Jakarta (ANTARA) - Wakil Presiden Jusuf Kalla mengatakan pembangunan hunian tetap pascagempa di Nusa Tenggara Barat (NTB) bisa selesai di 2019, meskipun mundur dari target awal, karena persoalan produksi komponen material hunian.

JK menjelaskan lambannya produksi komponen tersebut disebabkan oleh kecilnya kapasitas produksi yang ada. Saat ini, kapasitas produksi material hanya cukup untuk 70 unit rumah tahan gempa per hari.
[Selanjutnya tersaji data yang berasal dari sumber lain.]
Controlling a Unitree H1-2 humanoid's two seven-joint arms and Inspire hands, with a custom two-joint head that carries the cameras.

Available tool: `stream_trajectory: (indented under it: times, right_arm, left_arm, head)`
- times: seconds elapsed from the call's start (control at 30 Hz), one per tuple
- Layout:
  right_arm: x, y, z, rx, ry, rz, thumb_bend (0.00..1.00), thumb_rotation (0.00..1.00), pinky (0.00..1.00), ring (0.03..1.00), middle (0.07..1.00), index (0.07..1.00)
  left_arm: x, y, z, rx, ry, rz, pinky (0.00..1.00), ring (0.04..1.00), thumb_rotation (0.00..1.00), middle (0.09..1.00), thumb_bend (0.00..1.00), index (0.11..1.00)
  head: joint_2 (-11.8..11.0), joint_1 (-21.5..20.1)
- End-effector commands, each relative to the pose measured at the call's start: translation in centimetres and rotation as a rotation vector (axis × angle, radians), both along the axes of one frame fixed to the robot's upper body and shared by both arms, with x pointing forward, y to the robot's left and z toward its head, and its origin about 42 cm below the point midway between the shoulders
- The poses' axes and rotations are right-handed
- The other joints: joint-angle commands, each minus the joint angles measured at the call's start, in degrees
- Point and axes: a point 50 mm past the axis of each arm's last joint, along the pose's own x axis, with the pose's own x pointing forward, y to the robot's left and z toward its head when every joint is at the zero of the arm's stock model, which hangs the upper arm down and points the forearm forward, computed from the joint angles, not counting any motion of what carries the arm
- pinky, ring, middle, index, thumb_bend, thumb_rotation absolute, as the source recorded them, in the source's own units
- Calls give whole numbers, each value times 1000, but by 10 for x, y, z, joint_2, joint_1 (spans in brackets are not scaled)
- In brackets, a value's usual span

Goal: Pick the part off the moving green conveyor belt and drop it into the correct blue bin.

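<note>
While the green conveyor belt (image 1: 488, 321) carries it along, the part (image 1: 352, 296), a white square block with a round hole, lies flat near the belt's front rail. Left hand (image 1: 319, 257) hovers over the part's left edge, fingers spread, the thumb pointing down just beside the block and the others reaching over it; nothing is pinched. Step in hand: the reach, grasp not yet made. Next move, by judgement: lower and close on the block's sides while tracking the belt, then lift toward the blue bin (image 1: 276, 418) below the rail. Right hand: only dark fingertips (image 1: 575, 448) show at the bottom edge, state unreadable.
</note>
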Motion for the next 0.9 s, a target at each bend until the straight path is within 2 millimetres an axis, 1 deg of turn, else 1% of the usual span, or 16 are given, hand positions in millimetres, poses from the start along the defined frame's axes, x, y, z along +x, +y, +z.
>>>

"Saya perintahkan untuk mencapai target 450 (rumah per hari), sekarang sudah dicapai 350 per hari komponen itu. Sehingga diharapkan waktunya, walaupun mundur jadinya, tapi dapat dicapai tahun ini untuk menyelesaikan rumah-rumah, hunian tetap di Nusa Tenggara barat (NTB)," kata Wapres JK saat memberikan pidato kunci Temu Alumni Ikatan Pendidikan dan Latihan Kepemimpinan Nasional (IKA PIMNAS) Lembaga Administrasi Negara (LAN) di Jakarta, Selasa.

JK mengatakan penghitungan harus dilakukan dengan cepat untuk mengatasi kondisi pascabencana, sehingga kemana-mana Ketua Umum Palang Merah Indonesia (PMI) itu selalu membawa kertas dan pulpen untuk mencatat dan menghitung berapa kerugian dan kebutuhan yang diperlukan untuk masyarakat.

Seperti pada saat gempa bumi dan tsunami melanda Lombok pada Agustus 2018 lalu, JK menghitung saat itu diperlukan sedikitnya 30 ribu rumah tetap yang tahan gempa untuk warga sekitar.

"Saya selalu punya kertas, apa pun saya catat, apa pun. Yang terjadi di Lombok itu, karena kita mesti bangun 30 ribu rumah tetap, jadi saya hitung dengan sederhana. Dibutuhkan pembangunan komponennya itu 450 per hari, sementara kapasitas yang ada waktu itu hanya 70," jelasnya.

Kecepatan berpikir dan mengambil keputusan di kondisi darurat tersebut harus dilakukan oleh pemimpin; sehingga masyarakat tidak terlalu lama menderita sebagai korban bencana alam, kata JK di hadapan peserta Latihan Pimnas.

Pemerintah menargetkan pembangunan 58.000 dari target 73.000 rumah rusak berat untuk warga korban bencana gempa bumi di NTB akan tuntas pada April 2019, setelah ada penambahan jumlah tenaga fasilitator dari Kementerian PUPR, TNI/Polri dan masyarakat.

Kurangnya tenaga fasilitator juga menjadi penghambat pembangunan rumah tetap tersebut, sehingga Pemerintah menambah 1.523 tenaga fasilitator dari unsur TNI/Polri dan masyarakat

Pembangunan 58.000 unit rumah rusak berat tersebut dikerjakan dengan melibatkan ribuan pengusaha yang tergabung dalam sejumlah organisasi, seperti Kadin, REI, Gapensi, dan Gapeksindo.